Shut up! I don’t like what you’re saying!
Increasingly, this is the approach Americans — Americans! — are taking to deal with speech they don’t like. Whether this involves the hateful speech of would-be dictators, the words of electronic schoolyard bullies, or just folks with whom we disagree on government policy, the New American Way is to stop them from talking. Extra points if we can protect our own speech while squelching theirs.
Freedom of speech, though, is more than just the law. It’s a good idea. It’s a good idea because it’s a necessary component for a vibrant society.
Perhaps this is one reason it was the First Amendment to the United States Constitution and the one most Americans can remember as actually being part of that Constitution. Even though most Americans don’t know a damn thing about what the Constitution really does, means, or stands for, they know “freedom of speech is in the Constitution!”
But fascism is the very antithesis of a vibrant society. Perhaps this is also why when fascism rears its ugly head, controlling speech is the first thing to suffer. First, you try to “work with” those people speaking in ways you don’t like:
It seemed as though a large number of people were zealous to work with and through the editors these days, thought Doremus. (Sinclair Lewis, It Can’t Happen Here (2005 ed.) p. 165, originally published in 1935.)
But if Fox News isn’t enough, or if people insist on routing speech through non-Fox venues, or if you’re just impatient, then you take another approach.
The mob acted then, swift and together, on no more of an incitement than an unknown M.M.’s shout: “Ought to burn the place, lynch the whole bunch of traitors!” They were running across the street, into the front office. He could hear a sound of smashing, and his fright was gone in protective fury. He galloped down the wide stairs, and from five steps above the front office looked on the mob, equipped with axes and brush hooks grabbed from in front of Pridewell’s near-by hardware store, slashing at the counter facing the front door, breaking the glass case….

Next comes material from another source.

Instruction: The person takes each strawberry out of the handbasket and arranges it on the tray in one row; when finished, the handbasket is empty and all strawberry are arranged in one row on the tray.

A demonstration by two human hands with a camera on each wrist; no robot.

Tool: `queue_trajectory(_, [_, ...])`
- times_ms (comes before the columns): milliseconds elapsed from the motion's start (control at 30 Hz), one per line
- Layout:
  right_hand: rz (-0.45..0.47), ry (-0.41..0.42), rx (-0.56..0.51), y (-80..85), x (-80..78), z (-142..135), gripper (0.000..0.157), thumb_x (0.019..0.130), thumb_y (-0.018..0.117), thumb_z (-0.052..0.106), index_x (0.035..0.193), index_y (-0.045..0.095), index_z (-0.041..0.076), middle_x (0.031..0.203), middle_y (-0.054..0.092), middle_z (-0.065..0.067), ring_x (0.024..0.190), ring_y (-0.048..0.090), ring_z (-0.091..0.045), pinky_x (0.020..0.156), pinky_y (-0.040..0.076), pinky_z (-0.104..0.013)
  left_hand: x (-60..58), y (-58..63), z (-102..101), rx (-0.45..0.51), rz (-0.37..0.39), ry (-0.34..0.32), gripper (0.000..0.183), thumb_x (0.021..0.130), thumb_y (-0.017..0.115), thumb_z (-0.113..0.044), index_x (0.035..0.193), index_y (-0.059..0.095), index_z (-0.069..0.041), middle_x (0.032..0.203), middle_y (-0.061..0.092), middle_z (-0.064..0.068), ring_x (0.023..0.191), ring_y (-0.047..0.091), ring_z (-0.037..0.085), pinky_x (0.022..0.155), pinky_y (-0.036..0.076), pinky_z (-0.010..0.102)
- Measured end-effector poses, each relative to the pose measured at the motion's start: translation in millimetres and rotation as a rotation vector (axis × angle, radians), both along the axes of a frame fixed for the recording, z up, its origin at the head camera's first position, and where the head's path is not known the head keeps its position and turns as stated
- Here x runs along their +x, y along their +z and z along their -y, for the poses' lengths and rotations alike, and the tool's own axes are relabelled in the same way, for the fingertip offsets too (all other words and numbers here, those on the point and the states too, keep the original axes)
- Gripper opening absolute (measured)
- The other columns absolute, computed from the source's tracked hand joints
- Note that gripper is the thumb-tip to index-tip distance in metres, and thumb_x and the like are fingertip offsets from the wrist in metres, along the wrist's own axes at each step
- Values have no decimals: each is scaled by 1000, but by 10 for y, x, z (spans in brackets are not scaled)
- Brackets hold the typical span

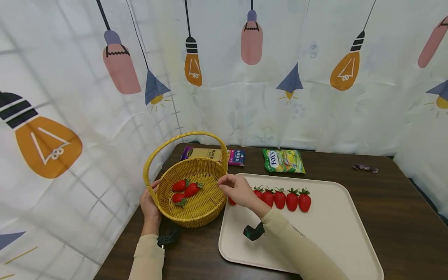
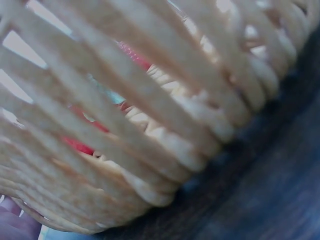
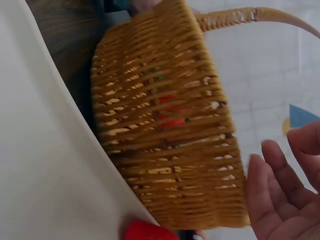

Shad roared on: We’re not going to bust up this place. Jessup sure deserves a lynching, but we got orders from Hanover — the Corpos are going to take over this [newspaper] plant and use it. (Sinclair Lewis, It Can’t Happen Here (2005 ed.) p. 183, originally published in 1935.)
Restricting speech is increasingly the choice of Americans, whether officials or not, because reasoning with people is more difficult.
It became easier to answer malcontents with a cuff from a Minute Man than by repetitious statements from Washington. (Sinclair Lewis, It Can’t Happen Here (2005 ed.) p. 157, originally published in 1935.)
And it’s easier to suspend children for bullying others, whether online or in person, than to socialize them.
The case that caused me to write this article shows that the government barely understands why this is wrong. The students involved show every sign of being at risk to become future criminals. But then, what insecure, sniping group of bullies, cyber or otherwise, doesn’t?
The judge forced to rule on the lawsuit filed after the school was sued for expelling one of them got that much.
“The fear that students would ‘gossip’ or ‘pass notes’ in class simply does not rise to the level of a substantial disruption,” he wrote. (Victoria Kim, “For students, a right to be mean online?” (December 13, 2009) The Los Angeles Times.)
The court appears to have missed the mark, though, in another aspect of the case:
Judge Wilson ruled that school officials had the authority to investigate the matter because the student told several of her classmates to watch the video, and it was foreseeable the video, or talk of it, would quickly make its way to the campus of Beverly Vista School. The video was “designed in such a manner to reach many persons at once,” making it different from earlier cases involving school newspapers or a violent drawing, he found. (Kims, supra.)
So the number of people potentially hearing the speech matters? That’s not a very good standard to use! Who decides the number? Do we need to rewrite the First Amendment?
Congress shall make no law…abridging the freedom of speech, or of the press…unless the speakers and writers become too popular and too many people hear or read what they have to say….
The way to combat speech is with speech. To beat out bad ideas, teach better ideas. Yes, educating people is harder — although it is normally easier to educate children than adults. And I’m not talking about brainwashing them with any particular political doctrine, either. It can be as simple as teaching empathy and understanding. These skills are necessary precursors to any healthy society.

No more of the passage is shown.